In this affecting collection, Katie Cortese explores the many faces of love and desire. Featuring female narrators that range in age from five to forty, the narratives in Make Way for Her speak to the many challenges and often bittersweet rewards of offering, receiving, and returning love as imperfect human beings. The stories are united by the theme of desperate love, whether it's a daughter's love for a parent, a sister's for a sibling, or a romantic love that is sometimes returned and sometimes unrequited.
Cortese's complex and multilayered stories play with the reader's own desires and anticipations as her characters stubbornly resist the expected. The intrepid girls and women in this book are, above all, explorers. They drive classic cars from Maine to Phoenix, board airplanes for the first time, and hike dense forests in search of adventure; but what they often find is that the most treacherous landscapes lie within. As a result, Make Way for Her explores a world of women who crave knowledge and experience, not simply sex or love.
I picked this book up from the new section of the library and wasn't sure what I would get, but as soon as I started reading it I couldn't put it down. I was actually reading it during stoppages in the Nashville-Winnipeg 2OT game, that's how good it was. The language is rich and descriptive and lyrical but also economical, it doesn't feel like any words are wasted. The subjects are obviously things I relate to, because the book is a series of short stories about girls growing up. I honestly don't know how else to articulate why I like it so much, except it deals with the things we grow up dealing with and shows the gravity and seriousness along with the things that are lighthearted if that makes sense. It just captures what it means to be growing up really well. And as I previously said, the writing is gorgeous. It flows like a river and just carries you along with it.
One of the brightest and darkest times in a woman’s life occurs from adolescence to young adulthood. In this collection of ten stories, Cortese’s characters journey through that middle-ground between childhood and maturity, always asking big questions along the way.
In the first story, fifteen-year-old Lily accompanies her mother on a writer’s conference where she finds herself standing on the sidelines of adult conversations she cannot fully understand yet.
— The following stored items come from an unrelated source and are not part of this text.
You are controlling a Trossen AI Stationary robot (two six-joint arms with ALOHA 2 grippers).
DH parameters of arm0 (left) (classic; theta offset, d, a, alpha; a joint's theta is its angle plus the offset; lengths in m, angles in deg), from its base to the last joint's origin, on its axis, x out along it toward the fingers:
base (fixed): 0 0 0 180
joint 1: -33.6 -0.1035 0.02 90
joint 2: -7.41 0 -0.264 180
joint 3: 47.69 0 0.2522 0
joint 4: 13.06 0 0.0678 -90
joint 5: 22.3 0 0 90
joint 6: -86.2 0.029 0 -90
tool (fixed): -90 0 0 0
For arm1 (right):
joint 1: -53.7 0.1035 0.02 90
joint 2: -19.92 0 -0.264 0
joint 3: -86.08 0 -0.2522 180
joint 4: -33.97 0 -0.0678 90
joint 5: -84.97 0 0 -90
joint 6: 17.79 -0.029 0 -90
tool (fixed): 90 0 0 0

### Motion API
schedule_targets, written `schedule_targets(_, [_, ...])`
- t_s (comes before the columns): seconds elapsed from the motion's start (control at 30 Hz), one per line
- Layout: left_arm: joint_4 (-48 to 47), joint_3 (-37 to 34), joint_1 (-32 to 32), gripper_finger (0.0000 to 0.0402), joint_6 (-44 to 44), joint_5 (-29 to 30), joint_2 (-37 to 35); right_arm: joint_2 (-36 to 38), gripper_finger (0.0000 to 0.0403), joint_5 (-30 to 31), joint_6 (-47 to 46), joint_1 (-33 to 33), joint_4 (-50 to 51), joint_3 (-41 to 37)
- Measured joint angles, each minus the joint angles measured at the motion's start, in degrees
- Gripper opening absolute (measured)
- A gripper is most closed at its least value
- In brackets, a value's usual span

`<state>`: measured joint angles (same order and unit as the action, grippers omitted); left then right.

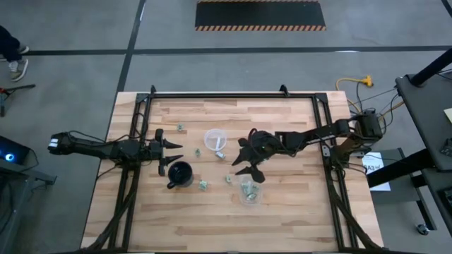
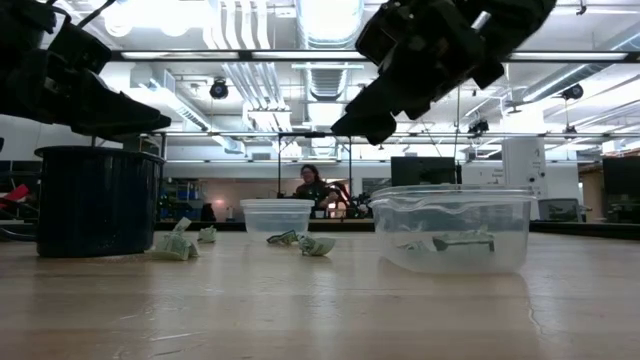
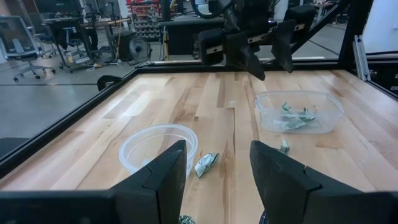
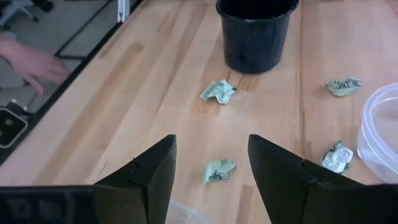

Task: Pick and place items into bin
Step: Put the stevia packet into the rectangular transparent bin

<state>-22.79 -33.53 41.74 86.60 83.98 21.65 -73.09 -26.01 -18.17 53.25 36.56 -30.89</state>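
1. The right gripper (image 1: 247,160) hung over the middle of the table with its fingers spread wide and nothing between them. The step in hand looked like a descent onto the next loose piece.
2. To do it well, I judged the wrist should drop straight down so that the crumpled green piece (image 4: 219,170) sat between the two fingers (image 4: 151,171), then close gently; the scrap looked light and easily pushed aside by a fingertip that landed first.
3. That piece lay on the bare wood just ahead of the open fingers, roughly centred in the gap in the right wrist view. A second crumpled piece (image 4: 218,91) lay farther on, near the foot of the black mug (image 4: 255,31), and two more sat off to one side near the round clear tub (image 4: 380,130).
4. The clear rectangular bin (image 1: 249,190), already holding several pieces, stood just beside the right gripper, on its near side, so the carry would be short.
5. The left gripper (image 1: 168,152) waited with its fingers apart and empty, just beside the black mug.
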Motion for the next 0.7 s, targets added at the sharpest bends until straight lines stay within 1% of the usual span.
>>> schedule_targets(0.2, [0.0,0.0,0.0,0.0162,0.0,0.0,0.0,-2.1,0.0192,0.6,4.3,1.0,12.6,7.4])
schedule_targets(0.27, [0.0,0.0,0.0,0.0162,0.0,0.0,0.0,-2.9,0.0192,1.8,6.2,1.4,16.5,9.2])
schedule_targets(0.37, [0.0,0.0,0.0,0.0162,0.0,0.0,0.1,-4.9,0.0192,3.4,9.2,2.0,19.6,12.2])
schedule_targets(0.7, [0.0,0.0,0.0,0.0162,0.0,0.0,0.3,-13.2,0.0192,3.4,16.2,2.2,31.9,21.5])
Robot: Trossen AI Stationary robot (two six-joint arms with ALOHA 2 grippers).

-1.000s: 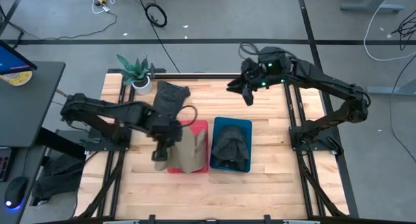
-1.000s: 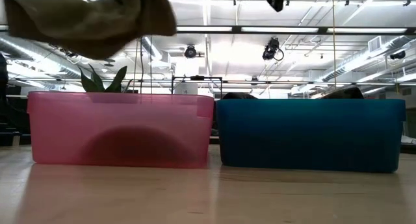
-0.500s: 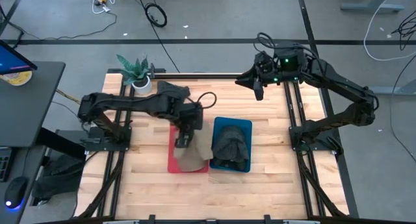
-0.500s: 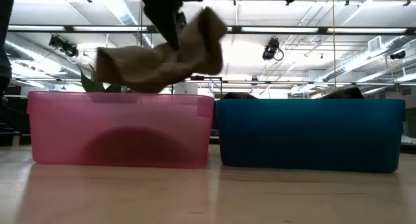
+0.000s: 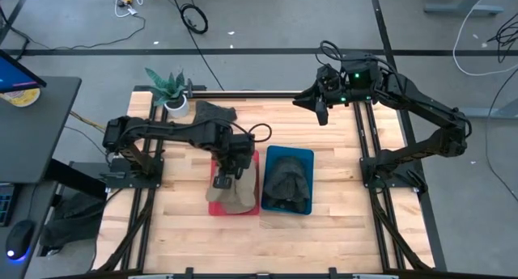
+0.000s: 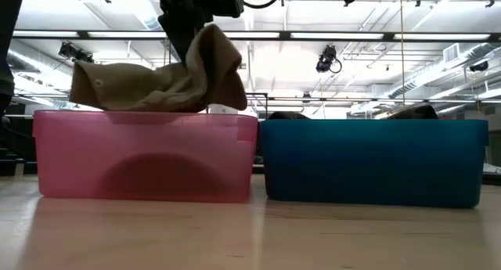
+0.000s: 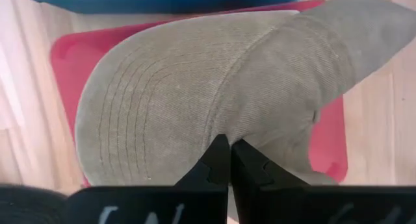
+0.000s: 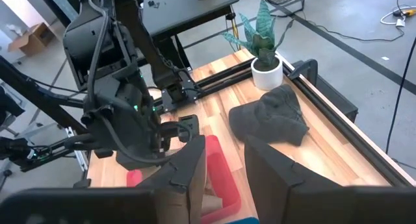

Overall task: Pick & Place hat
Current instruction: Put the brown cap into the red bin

She seesaws between a desire to flirt with the much-older writer and the desire to just enjoy those last moments of adolescence a bit longer. This story, like so many others in the book, perfectly characterizes that beautiful way seemingly insignificant questions take on huge meaning in the teenage years. Toward the end of the story, Lily wonders, “When did she stop exploring just for fun?” (13).
In “Straight and Narrow,” the narrator is a young married woman who is yearning to travel the globe while her husband wants to have children and settle into a routine. Five years into the marriage, she has only been to Disney World and is feeling pressure to agree to the conventional life she never wanted. The story stands out as a painful reminder of the end of childhood dreams that so many women are forced to face after marrying the wrong person. The narrator says, “I wanted to follow the world to its four corners, then bring it back home in my recipe book” (83), but the reader understands that this will never happen.
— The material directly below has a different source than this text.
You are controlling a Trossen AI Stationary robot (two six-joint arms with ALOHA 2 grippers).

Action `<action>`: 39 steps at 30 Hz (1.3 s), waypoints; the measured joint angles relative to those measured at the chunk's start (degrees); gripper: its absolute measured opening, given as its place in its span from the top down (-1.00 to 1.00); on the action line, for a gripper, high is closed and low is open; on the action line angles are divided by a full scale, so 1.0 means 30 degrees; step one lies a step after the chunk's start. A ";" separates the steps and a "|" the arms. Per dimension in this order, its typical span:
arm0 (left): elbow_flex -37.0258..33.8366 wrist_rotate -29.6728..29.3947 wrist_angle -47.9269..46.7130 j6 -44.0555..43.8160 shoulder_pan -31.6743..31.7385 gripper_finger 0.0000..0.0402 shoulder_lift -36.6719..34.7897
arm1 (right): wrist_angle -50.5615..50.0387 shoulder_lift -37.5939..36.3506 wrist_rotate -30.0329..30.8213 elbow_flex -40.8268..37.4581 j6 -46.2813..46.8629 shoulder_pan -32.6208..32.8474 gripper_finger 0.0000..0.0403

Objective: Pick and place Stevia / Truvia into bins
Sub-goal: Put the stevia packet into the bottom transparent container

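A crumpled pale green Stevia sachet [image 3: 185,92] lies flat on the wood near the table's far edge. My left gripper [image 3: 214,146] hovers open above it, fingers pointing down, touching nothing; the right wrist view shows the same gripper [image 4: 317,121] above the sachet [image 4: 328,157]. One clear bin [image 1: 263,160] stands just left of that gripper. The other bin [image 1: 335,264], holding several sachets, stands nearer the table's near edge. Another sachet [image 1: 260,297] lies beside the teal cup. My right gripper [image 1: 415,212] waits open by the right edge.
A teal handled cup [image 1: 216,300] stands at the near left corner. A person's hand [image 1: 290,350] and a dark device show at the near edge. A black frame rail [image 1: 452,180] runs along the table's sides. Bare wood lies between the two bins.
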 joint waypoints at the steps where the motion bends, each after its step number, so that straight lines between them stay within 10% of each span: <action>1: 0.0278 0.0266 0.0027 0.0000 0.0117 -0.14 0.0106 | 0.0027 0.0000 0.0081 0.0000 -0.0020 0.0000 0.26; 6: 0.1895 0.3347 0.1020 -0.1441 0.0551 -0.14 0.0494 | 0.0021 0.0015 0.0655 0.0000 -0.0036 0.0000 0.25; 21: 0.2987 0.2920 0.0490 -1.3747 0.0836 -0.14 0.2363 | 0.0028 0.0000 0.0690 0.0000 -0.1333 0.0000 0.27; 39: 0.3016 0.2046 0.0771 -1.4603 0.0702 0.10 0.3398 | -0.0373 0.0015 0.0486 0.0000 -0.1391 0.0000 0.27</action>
Cortese’s collection is sometimes hopeful, sometimes heartbreaking, and always authentic. She manages to create a world we have all been to, characters who are pieces of people we have known, and plots that travel to places we have stood in. This beautiful collection is for any woman who desires a trip back to times past and for any girl who wants a roadmap to see what lies ahead.
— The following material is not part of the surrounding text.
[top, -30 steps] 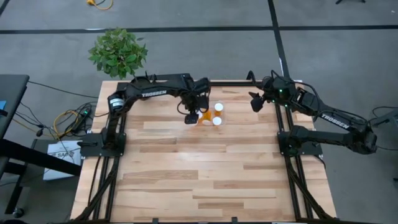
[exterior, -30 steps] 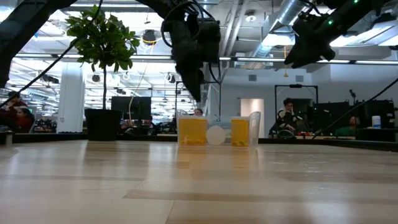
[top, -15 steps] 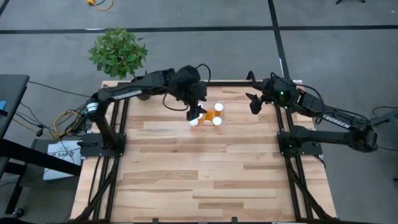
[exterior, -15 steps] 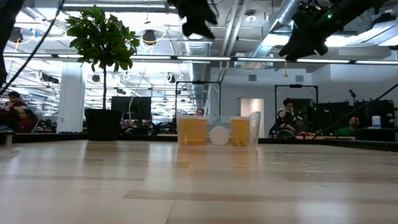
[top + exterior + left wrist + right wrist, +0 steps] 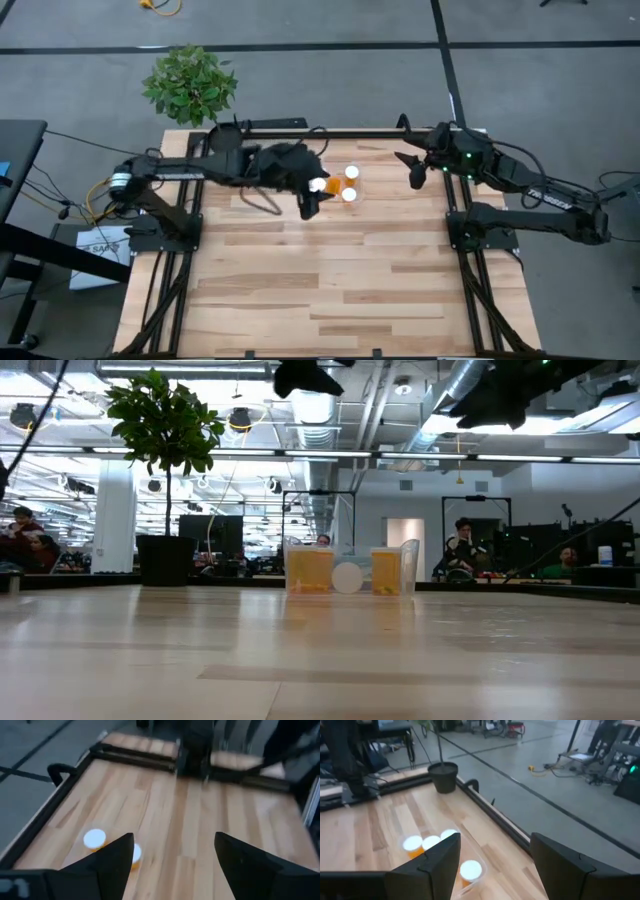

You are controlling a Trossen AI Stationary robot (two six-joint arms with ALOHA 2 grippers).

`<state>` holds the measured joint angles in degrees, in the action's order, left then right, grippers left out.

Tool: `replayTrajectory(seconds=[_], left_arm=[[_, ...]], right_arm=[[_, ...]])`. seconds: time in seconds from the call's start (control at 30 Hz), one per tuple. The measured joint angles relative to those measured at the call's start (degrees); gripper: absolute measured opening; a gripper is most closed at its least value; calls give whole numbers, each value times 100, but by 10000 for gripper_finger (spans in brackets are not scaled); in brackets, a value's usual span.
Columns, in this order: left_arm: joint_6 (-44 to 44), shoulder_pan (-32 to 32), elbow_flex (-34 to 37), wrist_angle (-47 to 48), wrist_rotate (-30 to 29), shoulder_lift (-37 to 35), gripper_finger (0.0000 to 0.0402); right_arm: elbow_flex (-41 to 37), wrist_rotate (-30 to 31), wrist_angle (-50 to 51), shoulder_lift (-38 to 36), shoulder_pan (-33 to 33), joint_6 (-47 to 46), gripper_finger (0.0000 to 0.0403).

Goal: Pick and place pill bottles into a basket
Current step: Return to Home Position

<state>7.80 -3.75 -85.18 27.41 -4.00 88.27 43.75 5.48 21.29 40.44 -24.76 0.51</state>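
Observation:
Several pill bottles with white caps and orange bodies (image 5: 349, 195) stand close together in the clear basket (image 5: 409, 562) near the table's far edge; they also show in the low view (image 5: 309, 572) and the right wrist view (image 5: 431, 842). One bottle lies on its side, cap toward the near edge (image 5: 347, 577). My left gripper (image 5: 309, 203) is open and empty, high above the table just left and near of the basket. My right gripper (image 5: 415, 172) is open and empty, raised at the far right, its fingers pointing toward the basket.
A potted plant (image 5: 190, 85) stands off the table's far left corner, its dark pot showing in the low view (image 5: 165, 560). Black frame rails (image 5: 380, 132) run along the far edge. Bare wood (image 5: 330, 280) stretches from the basket to the near edge.
My left gripper has risen from just over the basket's left bottles and drawn back toward the table's left and near side. The bottles stand as they did. My right gripper has shifted slightly at the far right.

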Motion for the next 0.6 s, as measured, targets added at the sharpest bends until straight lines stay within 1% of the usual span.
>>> replayTrajectory(seconds=[0.17, 0.33, 0.5, 0.6], left_arm=[[643, 258, 1802, -1626, -347, -967, 268], [934, 499, 3234, -2685, -840, -1958, 268], [964, 525, 4278, -3033, -893, -3102, 268], [964, 521, 4774, -3045, -891, -3853, 268]], right_arm=[[0, 2, 17, -262, 1, 2, 234], [0, -200, 309, -380, 1, 1, 234], [0, -236, 1207, -378, 1, -64, 234], [0, -249, 1296, -375, 1, -539, 234]])
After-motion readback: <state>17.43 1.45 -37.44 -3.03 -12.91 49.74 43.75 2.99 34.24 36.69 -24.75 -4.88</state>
I found this book on the New shelf at the library and I am so glad I did. Make Way for Her by Katie Cortese is a collection of short stories all focusing on a female protagonist and with female narration. I haven't read very many collections of short stories, but I will say that I know this book is special. Each story in this book grabbed my heart and I was invested in each character of each story, even if I only got to spend time with her for twenty pages or so. Ms. Cortese has a beautiful ability to bring imperfect, vulnerable, stubborn, and authentic characters to life, whether they are young girls or grown women. I hope she continues to write and publish short stories because I will definitely keep reading them.
Ugh. I love a good short story collection. That was not this. I read it a while ago so I can't even remember that well what I so hated, but it just really was not very good. I remember rolling my eyes and shaking my head at some of the characters and writing. Blerg.
i picked this short story collection up on a whim while browsing the library stacks, and found myself pleasantly surprised with these stories. they're heartfelt and introspective with strong writing that cues into the experiences of young women without being heavy.
Loved this book. Women and girls are so intuitively drawn it makes you realize (once again) how often we are ignored altogether or painted with a broad brush.